63. Ulteriorità ed interiorità, a/traverso ed oltre questo spazio-tempo.

L’Al-di-là potrebbe essere esito di ulteriorità, non di posteriorità; di interiorità ed energia, non di disgregazione e deficit. Qualcosa che chiede un surplus di energia, non che consegue al suo venir meno. Io non posso affidare l’Al-di-là alla mia morte, io la mia morte la devo preparare, io non sono nato per la morte, io sono nato per la vita. La Grazia mi ha dato la vita, la vita è strutturata in questo spazio-tempo, con un inizio ed una fine, ma siamo sicuri che quest’inizio e questa fine siamo ineluttabili? Oppure questa fine può essere forzata, come almeno una volta c’è stato detto anche stamattina, che sia stata forzata (e come anche altre tradizioni, ad esempio quella sciamanica, testimoniata da Castaneda, ci dicono sia stata forzata, ed ancora lo possa essere)… Se questa porta può essere forzata, se è stata forzata almeno una volta, se qualcuno continua a forzarla, forse possiamo cominciare a forzarla anche noi, o almeno possiamo metterci nell’atteggiamento di provare a forzarla.
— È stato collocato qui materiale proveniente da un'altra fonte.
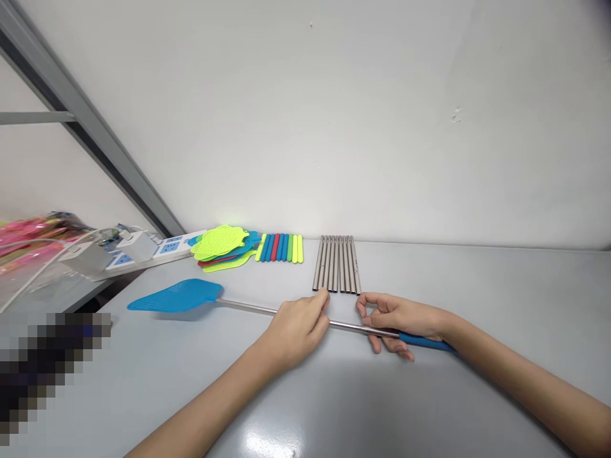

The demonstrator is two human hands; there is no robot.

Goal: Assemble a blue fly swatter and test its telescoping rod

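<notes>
A fly swatter with a blue perforated head (179,296), a thin metal rod (346,326) and a blue handle grip (424,342) extends across the front of the table. My left hand (300,324) is closed around the middle of its rod. Close to the grip, my right hand (391,321) loosely holds the handle end; thumb and forefinger are curled above the rod, and other fingers show below it. The head points left, and the far end of the grip is partly hidden by my right forearm. Just beyond my hands lies a row of metal tubes (337,264).
Yellow, blue and red swatter heads (220,243) are piled at the back left. Beside them several coloured grips (281,248) lie in a row. A white power strip (169,248) with plugged-in adapters (136,247) is farther left. A white wall (382,127) rises behind the grey table (515,280).
</notes>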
Perché, forse, c’è modo e modo di morire, e, prima ancora, c’è modo e modo di vivere. E possiamo chiederci se davvero la morte sia un passaggio obbligato, oppure se grazie ad una ulteriorità di coscienza ed azione, ed esperienza, noi possiamo in qualche modo tras/mutarla. Cioè possiamo in qualche modo modificarne fisionomia, funzione ed esito; trasformarla, che questo significhi più o meno che evitarla.

64. Il fenomeno-evento ci parla del reale…

E qui vengo a dir qualcosa a proposito di che cosa noi intendiamo con reale e coscienza. Quello che sto cercando di dirvi è che, in prima istanza, è reale ciò che registriamo come fenomeno-evento nella ns. esperienza (grezza). Quindi il reale in prima istanza corrisponde alla ns. percezione di questo tavolo, dei ns. corpi, di questa stanza. Ma qui interviene la fisica moderna che ci dice che sì, sembra che ci siano stanze, sedie, corpi, però poi, se scavi…scavi…scavi, la consistenza della materia non corrisponde all’apparenza degli oggetti, ed il confine tra me e te, tra me e il tavolo, tra me e l’edificio, tra la terra e il cielo è un pochino più labile di quello che ci si immaginava. Quindi il reale non corrisponde alla configurazione dell’esistente. Corrisponderà allora al confine metafisicizzato, alle pretese identità (le cd. entità) dei soggetti e degli oggetti? E sotto o sopra la consistenza e la configurazione fisica del mondo, ci sarebbe un meta-mondo di entità meno variabili, ultra o meta-fisiche? Ci sarebbe cioè la duplicità di un reale fisico e di un Reale metafisico?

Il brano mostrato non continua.